• **Task objective**
In the records that follow, find each line with the word "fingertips" and copy it.

[Saved data entries]

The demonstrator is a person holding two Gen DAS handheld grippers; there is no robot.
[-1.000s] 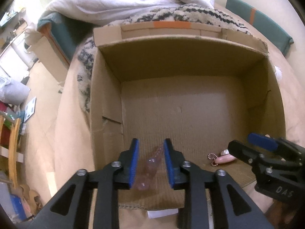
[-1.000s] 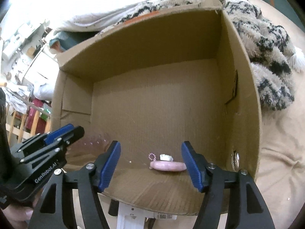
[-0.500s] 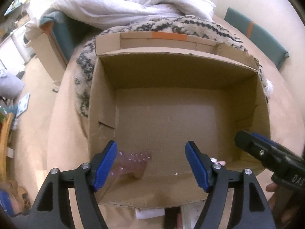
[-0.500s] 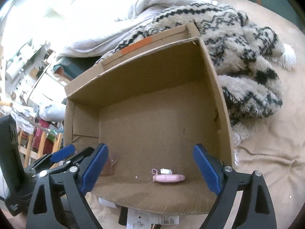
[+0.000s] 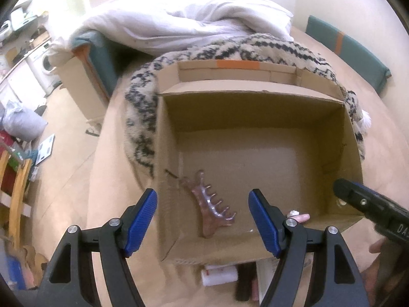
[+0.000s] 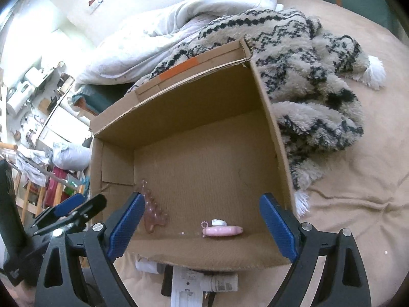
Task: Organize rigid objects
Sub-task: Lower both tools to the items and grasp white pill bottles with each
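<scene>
An open cardboard box (image 5: 255,107) (image 6: 179,97) sits on a tan bedcover. A translucent pink claw hair clip (image 5: 209,204) (image 6: 152,212) lies on the box floor near the left wall. A small pink oblong trinket with a bead chain (image 6: 221,230) (image 5: 299,216) lies near the front wall. My left gripper (image 5: 203,221) hovers open above the clip with nothing between its blue pads. My right gripper (image 6: 202,227) is open wide above the front of the box, over the trinket and holding nothing. The right gripper's tip also shows at the left wrist view's right edge.
A black-and-cream shaggy blanket (image 6: 306,76) and a white duvet (image 5: 179,23) lie behind and right of the box. Small packages (image 6: 199,281) sit just in front of the box. Room clutter and wooden furniture (image 5: 15,186) are off to the left.
My left gripper opened and let the hair clip fall onto the box floor. The right gripper spread wider. Both grippers rose and drew back from the box.
</scene>
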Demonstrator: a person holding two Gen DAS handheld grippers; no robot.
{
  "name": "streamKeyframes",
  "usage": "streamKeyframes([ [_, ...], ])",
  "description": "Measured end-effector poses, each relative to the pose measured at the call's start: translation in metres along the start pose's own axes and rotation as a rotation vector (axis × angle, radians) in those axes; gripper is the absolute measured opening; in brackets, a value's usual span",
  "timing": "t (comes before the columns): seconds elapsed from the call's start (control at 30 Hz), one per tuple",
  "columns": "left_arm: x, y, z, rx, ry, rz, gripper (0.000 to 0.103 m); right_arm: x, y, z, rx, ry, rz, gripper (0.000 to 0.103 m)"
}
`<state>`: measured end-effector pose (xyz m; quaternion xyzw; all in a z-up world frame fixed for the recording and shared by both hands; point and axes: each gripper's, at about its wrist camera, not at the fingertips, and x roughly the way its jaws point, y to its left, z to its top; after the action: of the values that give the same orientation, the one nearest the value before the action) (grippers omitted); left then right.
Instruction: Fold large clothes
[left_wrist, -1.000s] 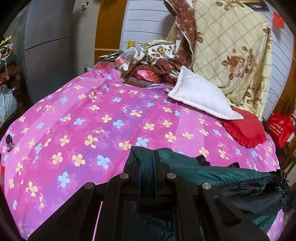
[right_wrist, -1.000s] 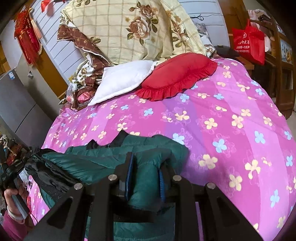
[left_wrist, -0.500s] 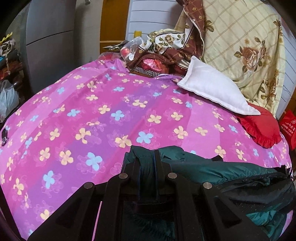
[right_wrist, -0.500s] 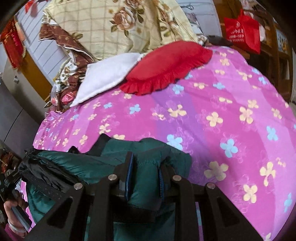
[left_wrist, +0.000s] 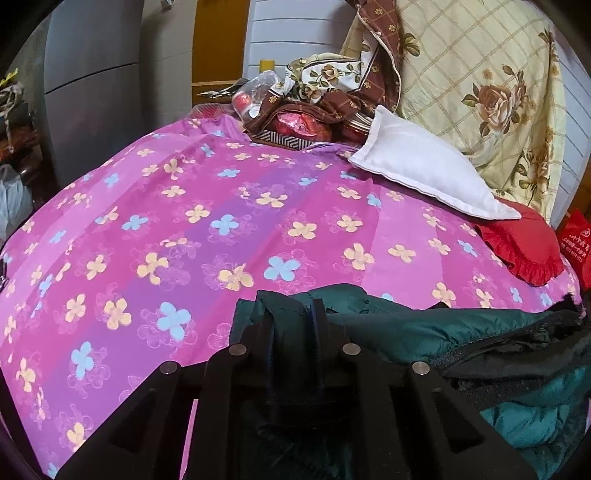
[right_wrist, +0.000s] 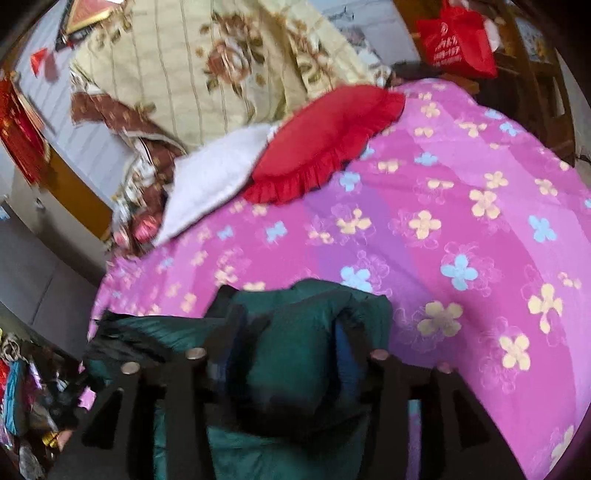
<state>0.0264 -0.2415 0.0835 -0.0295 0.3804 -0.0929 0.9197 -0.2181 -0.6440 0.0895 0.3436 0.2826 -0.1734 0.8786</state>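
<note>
My fingers (left_wrist: 318, 321) are matt black plastic with dull metal pins. The green puffer jacket (left_wrist: 406, 325) is smooth synthetic cloth with a slight sheen. The floral bedsheet (left_wrist: 221, 221) is smooth printed cloth. The red cushion (right_wrist: 325, 140) is frilled satin-like cloth; the white pillow (left_wrist: 424, 173) is plain matt cloth.

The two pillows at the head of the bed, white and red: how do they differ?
The white pillow is plain-edged; the red pillow has a ruffled border. The white one lies nearer the brown bedding pile, and its corner overlaps the red one. Both rest on the pink flowered bedspread.
</note>
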Motion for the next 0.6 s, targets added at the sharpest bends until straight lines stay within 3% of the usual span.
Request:
streamKeyframes([
  [0.1, -0.005, 0.002, 0.001, -0.002, -0.011, -0.013, 0.001, -0.023, 0.013, -0.003, -0.067, -0.078, -0.025, 0.061],
  [0.3, -0.018, 0.004, 0.004, 0.002, -0.034, -0.042, 0.009, -0.02, 0.044, -0.017, -0.195, 0.017, 0.023, 0.061],
  [0.37, -0.025, 0.006, 0.006, 0.002, -0.051, -0.055, 0.015, -0.015, 0.061, -0.029, -0.263, 0.047, 0.039, 0.061],
  [0.43, -0.034, 0.01, 0.01, -0.001, -0.091, -0.05, 0.034, -0.009, 0.077, -0.041, -0.331, 0.066, 0.036, 0.061],
  [0.53, -0.051, 0.02, 0.018, -0.027, -0.156, -0.059, 0.043, -0.002, 0.1, -0.055, -0.405, 0.089, 0.043, 0.061],
  [0.6, -0.06, 0.025, 0.023, -0.041, -0.164, -0.067, 0.044, 0.003, 0.116, -0.064, -0.45, 0.097, 0.054, 0.061],
])
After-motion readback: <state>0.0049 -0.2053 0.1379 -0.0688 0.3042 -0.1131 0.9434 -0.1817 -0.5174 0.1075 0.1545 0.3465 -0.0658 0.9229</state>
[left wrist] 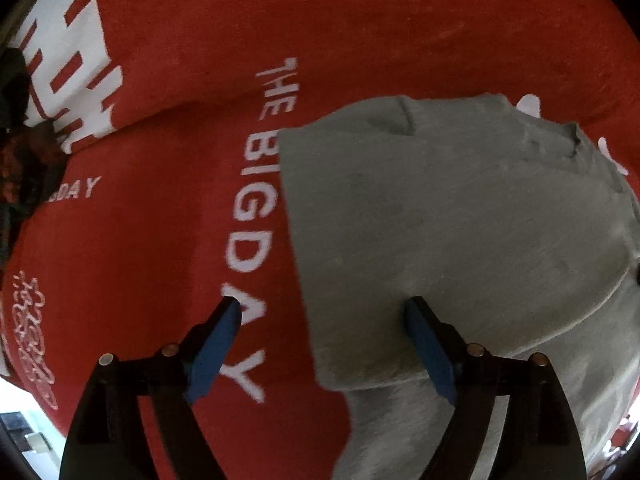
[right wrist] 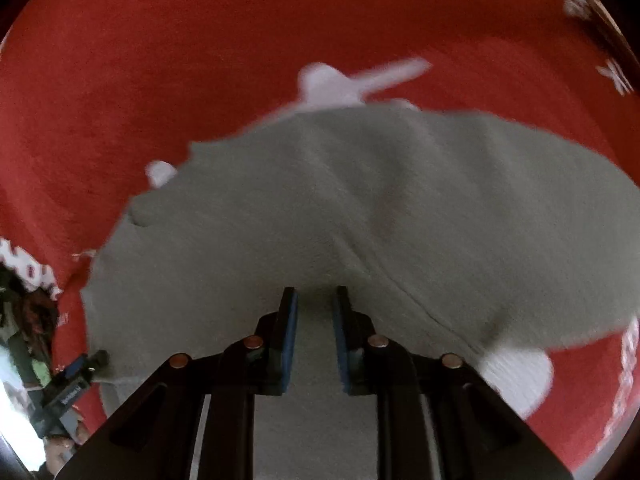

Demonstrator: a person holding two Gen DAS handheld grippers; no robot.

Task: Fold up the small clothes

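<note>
The left gripper (left wrist: 322, 314) hangs above the cloth with its jaws spread wide and nothing between the pads; the grey garment's (left wrist: 460, 220) left edge runs between the two fingers, from twelve o'clock down to six. From nine to eleven o'clock lies open red tablecloth (left wrist: 160, 240) with white lettering.

In the right wrist view, the right gripper (right wrist: 314, 294) stands narrowly parted above the grey garment (right wrist: 360, 200); whether the pads pinch fabric cannot be told. Bare red cloth (right wrist: 200, 40) spans ten to two o'clock.
</note>
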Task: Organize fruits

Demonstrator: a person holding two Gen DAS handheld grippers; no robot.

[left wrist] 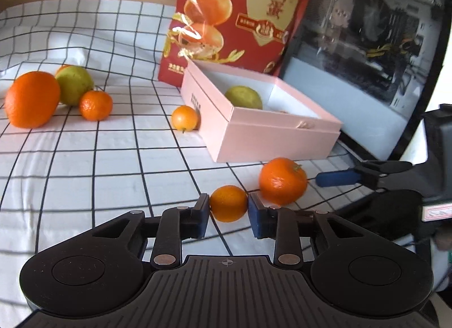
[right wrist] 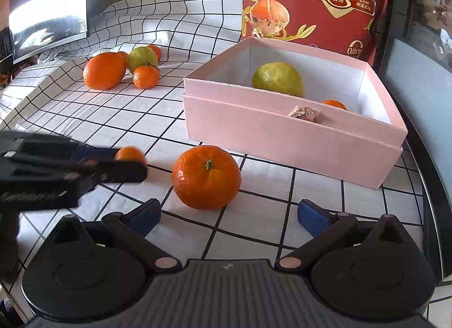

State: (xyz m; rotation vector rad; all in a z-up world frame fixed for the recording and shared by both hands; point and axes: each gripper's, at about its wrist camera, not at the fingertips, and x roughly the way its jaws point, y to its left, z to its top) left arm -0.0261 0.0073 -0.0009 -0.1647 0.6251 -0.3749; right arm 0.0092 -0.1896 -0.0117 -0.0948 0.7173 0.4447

• **Solution for this problem**
`<state>`: measured end-effector pose (xyz m; quaternion xyzw; all in a z-up world frame fixed for the recording and shared by both hands; point and axes: each gripper's, at about its wrist camera, not at the fingertips, and x roughly the way its jaws point, y to its left, z to its top; after the action: of the values that give the same orientation, the one nearest the value before the action) (grippers omitted); left then right.
State: (xyz m; rotation vector rad; all in a z-up world frame fixed for the recording and shared by both hands; point and axes: each gripper's, at about its wrist camera, not at the fingertips, and x roughly the way its jaws point, y to its left, z to its top) left arm -0.0261 0.0073 -0.0009 -0.1647 0.6251 -0.3749; right arm 0.0092 -0.1896 -0.0117 -0.0948 0.7173 0.4447

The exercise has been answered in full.